At 31, despite the reluctance of her parents, she decided to leave Iraq for the United States. There she started a Masters in peace operations and UN interventions. As she studied armed conflicts and population displacement, the violence and the lack of security that women and children face caught her attention and brought back some of her own memories. Women and children are still often the first to pay the cost of conflicts.

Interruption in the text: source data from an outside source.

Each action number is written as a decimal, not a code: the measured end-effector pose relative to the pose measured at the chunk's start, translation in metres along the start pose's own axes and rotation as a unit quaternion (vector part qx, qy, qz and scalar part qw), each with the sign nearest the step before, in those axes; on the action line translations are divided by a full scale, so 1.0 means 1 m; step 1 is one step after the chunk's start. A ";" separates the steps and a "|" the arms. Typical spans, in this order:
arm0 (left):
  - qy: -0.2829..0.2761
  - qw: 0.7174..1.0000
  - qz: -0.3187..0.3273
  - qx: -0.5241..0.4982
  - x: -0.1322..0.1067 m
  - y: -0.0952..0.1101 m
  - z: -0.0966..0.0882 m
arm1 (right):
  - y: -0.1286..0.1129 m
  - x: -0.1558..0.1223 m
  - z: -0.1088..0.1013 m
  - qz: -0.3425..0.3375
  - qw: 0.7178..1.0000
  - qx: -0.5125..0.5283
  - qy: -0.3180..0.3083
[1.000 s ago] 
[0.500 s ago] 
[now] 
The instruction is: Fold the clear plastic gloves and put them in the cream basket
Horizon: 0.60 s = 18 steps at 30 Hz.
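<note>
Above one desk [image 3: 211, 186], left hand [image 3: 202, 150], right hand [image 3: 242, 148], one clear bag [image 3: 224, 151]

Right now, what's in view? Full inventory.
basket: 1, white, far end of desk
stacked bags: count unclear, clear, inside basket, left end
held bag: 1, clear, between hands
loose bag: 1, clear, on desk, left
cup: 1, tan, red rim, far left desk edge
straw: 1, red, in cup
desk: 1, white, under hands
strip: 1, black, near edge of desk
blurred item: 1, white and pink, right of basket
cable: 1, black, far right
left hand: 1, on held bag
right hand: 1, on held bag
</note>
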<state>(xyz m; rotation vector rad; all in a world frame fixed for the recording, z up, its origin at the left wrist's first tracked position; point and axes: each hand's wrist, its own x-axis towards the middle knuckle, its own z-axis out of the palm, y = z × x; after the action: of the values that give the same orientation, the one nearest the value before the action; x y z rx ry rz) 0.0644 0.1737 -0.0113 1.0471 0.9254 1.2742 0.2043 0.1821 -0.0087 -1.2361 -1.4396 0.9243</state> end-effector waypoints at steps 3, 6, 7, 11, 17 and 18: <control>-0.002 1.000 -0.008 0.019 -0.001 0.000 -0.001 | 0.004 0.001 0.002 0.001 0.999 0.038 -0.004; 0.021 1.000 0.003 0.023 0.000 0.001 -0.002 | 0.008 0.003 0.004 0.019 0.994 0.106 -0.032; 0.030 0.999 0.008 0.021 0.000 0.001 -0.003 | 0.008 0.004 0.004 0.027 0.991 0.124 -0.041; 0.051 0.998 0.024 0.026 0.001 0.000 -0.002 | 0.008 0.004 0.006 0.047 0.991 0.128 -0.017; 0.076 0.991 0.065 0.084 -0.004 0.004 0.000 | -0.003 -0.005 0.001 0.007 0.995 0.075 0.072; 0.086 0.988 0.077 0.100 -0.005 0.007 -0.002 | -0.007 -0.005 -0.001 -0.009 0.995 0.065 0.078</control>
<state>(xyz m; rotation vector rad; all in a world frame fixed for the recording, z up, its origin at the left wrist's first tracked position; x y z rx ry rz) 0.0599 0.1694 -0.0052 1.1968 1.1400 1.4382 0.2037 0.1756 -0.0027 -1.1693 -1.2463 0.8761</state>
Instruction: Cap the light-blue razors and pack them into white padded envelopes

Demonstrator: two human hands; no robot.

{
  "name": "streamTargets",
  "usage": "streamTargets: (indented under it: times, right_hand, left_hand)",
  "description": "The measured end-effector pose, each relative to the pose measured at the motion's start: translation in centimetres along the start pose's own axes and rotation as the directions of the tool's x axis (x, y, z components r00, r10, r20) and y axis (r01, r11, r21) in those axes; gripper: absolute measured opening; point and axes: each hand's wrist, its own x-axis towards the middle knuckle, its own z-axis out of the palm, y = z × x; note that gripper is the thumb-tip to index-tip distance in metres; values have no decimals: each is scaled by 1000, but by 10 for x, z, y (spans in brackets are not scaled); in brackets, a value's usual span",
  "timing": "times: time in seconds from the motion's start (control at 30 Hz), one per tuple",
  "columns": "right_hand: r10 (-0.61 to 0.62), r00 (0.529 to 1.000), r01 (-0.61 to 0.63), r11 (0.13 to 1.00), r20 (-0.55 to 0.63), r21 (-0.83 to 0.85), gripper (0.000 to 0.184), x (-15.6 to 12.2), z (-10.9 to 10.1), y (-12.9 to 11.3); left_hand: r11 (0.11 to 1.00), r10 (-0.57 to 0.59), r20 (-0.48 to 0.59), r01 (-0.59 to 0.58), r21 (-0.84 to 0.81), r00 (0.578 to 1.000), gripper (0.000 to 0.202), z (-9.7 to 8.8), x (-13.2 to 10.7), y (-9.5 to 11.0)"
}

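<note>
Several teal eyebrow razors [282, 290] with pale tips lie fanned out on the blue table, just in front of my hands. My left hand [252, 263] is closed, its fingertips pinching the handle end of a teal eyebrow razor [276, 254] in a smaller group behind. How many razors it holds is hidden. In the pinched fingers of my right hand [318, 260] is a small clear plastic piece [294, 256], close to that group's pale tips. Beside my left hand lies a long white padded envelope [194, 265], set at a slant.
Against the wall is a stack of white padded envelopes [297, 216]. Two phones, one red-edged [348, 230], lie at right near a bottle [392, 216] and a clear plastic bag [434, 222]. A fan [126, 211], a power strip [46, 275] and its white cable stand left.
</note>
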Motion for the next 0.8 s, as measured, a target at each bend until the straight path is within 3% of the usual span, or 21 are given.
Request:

Shelters are often located in remote areas where, most of the time, there isn’t any access to the internet and where communication to service providers is lacking. This puts refugees at even greater risk of being victims of abuse or of simply feeling in danger, like Raghad did back then. So Raghad began to look for ways to help women and children to feel safer and empowered to report cases of abuses: ‘I want women to have evidence, so that if they are abused they can report it and justice can be done.’ She contacted an engineer, who had developed a wireless device capable of tracking supplies and objects and who agreed to develop a similar device for humanitarian purposes. So Raghad now has a prototype, through which users can send a distress signal if they are in danger. She wants it to look like a watch and has called the device ‘misBit’.

When she is discouraged Raghad imagines children using the watch. This vision of ‘children smiling and being intrigued’ keeps her going. 

‘There were times, especially getting to know the technology, where I asked questions and where I felt unqualified,’ Raghad says. ‘But then I realized that not being an engineer does not make me less than an engineer.’ Once an older man told her that she should get a white man to talk about her idea because people would not take her seriously.

This is where Raghad’s story goes beyond helping women refugees. It is a story of empowering everyone, especially young women, to be confident, not to give up in the face of challenges, to believe in their dreams and to become changemakers.  ‘You are powerful if you want to be,’ she says. ‘If you choose to be effective in any field, you can develop the necessary skills. There are no barriers, except the ones you put up for yourself.’

In 2017, Raghad presented misBit – Empowering women and children to combat sexual and gender-based violence and human trafficking in refugee camps and disaster zones at the Nobel Peace Prize Forum. She has established her own company, Polar Lights Prime, to take the project to the next level. Several aspects still need to be considered. Who will have access to this data? Who will be the providers? Raghad is conscious of the challenges and risks that come with such a device but she believes strongly in the benefits of technology: ‘Increasing connectivity, access to information, are all part of protecting human beings,’ she says.